Realising that the subprime and financial crisis would trigger a wave of large scale transformation within the financial sector in Europe, I decided to rejoin the advisory industry focusing on financial institutions facing discretionary and nondiscretionary change. In that capacity, I had the chance to support financials institutions in the UK, Ireland, Iceland, Portugal, Cyprus, Greece. In that capacity we supported supervisory boards, senior managers, creditors and regulators.

More recently I have been assisting sponsors, acquiring financial services businesses and credit portfolios, ensuring the businesses bought were successfully carved out from the seller, and properly set up and managed to deliver the expected returns.

There have been some consistent themes across all these roles; maximising profitability, mitigating risks and losses, establishing the right controls, simplifying businesses, developing new operating models, building new management teams and encouraging a new mindset.

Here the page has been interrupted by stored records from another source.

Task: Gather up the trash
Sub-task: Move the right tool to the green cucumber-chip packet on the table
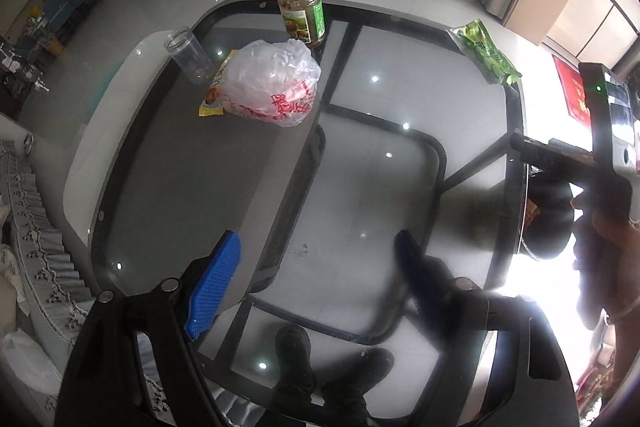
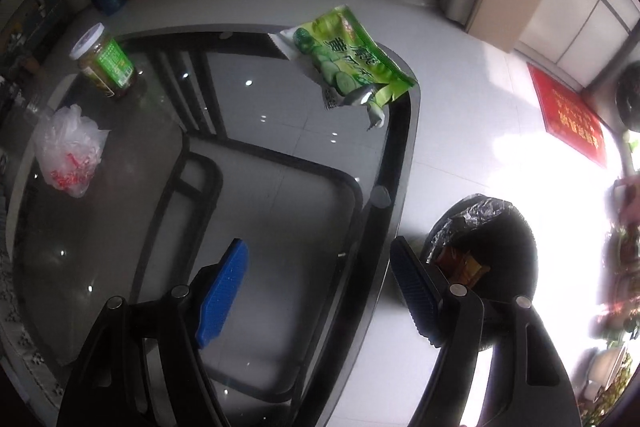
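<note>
Because the bin (image 2: 484, 247) stood on the floor just off the table's right edge, whatever was gathered had only a short way to go, and a brown wrapper (image 2: 464, 265) already lay inside its black liner. On the glass table (image 1: 168, 163), taken from the left, stood a clear cup (image 1: 188, 55), upright; beside it a yellow packet (image 1: 214, 95) lay half under a crumpled plastic bag (image 1: 272, 87), touching it. Behind the bag a jar (image 1: 302, 13) with a white lid stood upright, and far to the right a green packet (image 1: 486, 55) lay at the table's corner. That spread seemed to suit one tool per side.

The left gripper (image 1: 320, 259) hung over bare glass with its jaws wide and nothing between them. The right gripper (image 2: 320, 287) was likewise spread and empty, one finger over the glass, the other over the bin's rim.

The left view alone showed the cup, the yellow packet, the person's shoes (image 1: 296, 359) beneath the glass, and the hand (image 1: 604, 227) carrying the right tool. The right view alone looked into the bin and showed the green packet torn open, with its silver lining exposed.
</note>
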A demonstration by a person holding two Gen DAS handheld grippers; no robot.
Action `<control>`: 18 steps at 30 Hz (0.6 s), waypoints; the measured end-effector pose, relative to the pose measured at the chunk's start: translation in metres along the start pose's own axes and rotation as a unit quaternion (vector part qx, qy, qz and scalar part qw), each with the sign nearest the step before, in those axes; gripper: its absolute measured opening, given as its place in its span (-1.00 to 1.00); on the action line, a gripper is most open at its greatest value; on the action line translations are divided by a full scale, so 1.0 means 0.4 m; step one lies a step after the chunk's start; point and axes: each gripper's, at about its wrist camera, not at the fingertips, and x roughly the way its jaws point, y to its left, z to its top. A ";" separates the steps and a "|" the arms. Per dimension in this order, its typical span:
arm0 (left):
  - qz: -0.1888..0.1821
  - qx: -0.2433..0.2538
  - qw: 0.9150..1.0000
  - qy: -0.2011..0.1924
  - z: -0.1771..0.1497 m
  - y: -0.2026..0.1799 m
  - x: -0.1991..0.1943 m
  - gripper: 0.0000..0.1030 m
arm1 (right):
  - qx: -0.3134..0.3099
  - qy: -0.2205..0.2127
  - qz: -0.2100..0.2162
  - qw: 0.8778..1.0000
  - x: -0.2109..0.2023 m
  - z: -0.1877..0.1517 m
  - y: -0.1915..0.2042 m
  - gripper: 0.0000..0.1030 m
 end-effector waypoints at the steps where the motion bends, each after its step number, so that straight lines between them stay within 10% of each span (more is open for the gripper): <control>1: 0.000 -0.004 1.000 -0.001 -0.001 0.010 0.001 0.51 | -0.002 -0.001 -0.002 1.000 0.011 0.021 0.006 0.38; 18: 0.008 -0.051 0.999 0.007 -0.022 0.149 0.040 0.51 | -0.062 -0.038 -0.048 0.996 0.208 0.283 0.095 0.38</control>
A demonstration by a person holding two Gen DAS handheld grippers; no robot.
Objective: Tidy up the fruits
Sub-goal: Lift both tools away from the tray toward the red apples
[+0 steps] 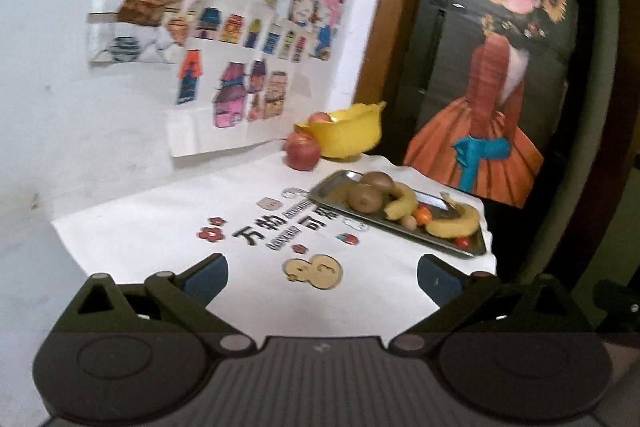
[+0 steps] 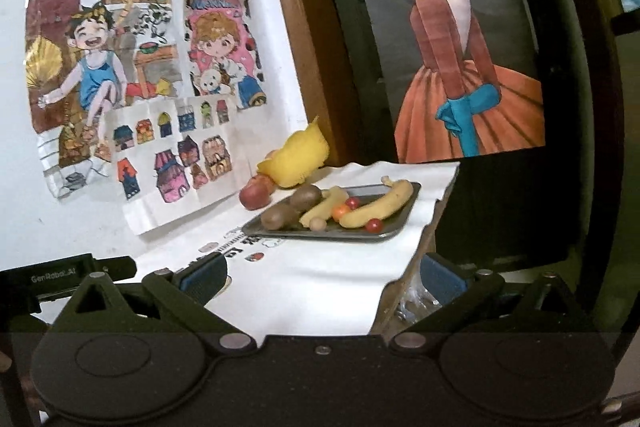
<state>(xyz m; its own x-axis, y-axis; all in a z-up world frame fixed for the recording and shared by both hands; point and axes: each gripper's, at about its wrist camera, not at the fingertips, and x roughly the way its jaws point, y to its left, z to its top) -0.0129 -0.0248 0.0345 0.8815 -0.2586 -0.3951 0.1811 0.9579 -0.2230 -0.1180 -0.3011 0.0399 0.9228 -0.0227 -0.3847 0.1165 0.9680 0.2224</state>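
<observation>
At centre right of the frame, curved yellow bananas lie on the flat metal tray; soft, bruisable, we judge, best gripped mid-body, while our left gripper and right gripper hover wide open, empty.

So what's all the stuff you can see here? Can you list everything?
tray: one, silver metal, on the white cloth
bananas: two, yellow, on the tray
kiwis: two, brown, at the tray's far-left end
small round fruits: about four, red, orange and tan, among the bananas
bowl: one, yellow, behind the tray
apples: two, red, one beside the bowl, one inside
tablecloth: one, white with printed pictures
drawings: several, colourful, on the wall
poster: one, girl in orange dress
left tool: open, empty
right tool: open, empty
</observation>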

By that I mean being more agile, creative, effective and realistic; which for some businesses, is a dramatic shift from the business they used to be.  

Throughout my career, change has always being part of the agenda. Whether that’s a new strategic direction, a business deleveraging, a more refined plan focused on cash, an operational transformation underpinned by a separation/carve out and management change, the key is to make a good plan to be executed fast.

My role as a Deal Value Architect is to support clients navigate all stages of the business cycle, and every aspect of the deal cycle, from planning, to execution, to integration and beyond. From transaction to transformation.  And the transformation part is by far the hardest and most critical one to realise the value creation plan. And as it has been proved again and again, the biggest value is brought after the ink is dry.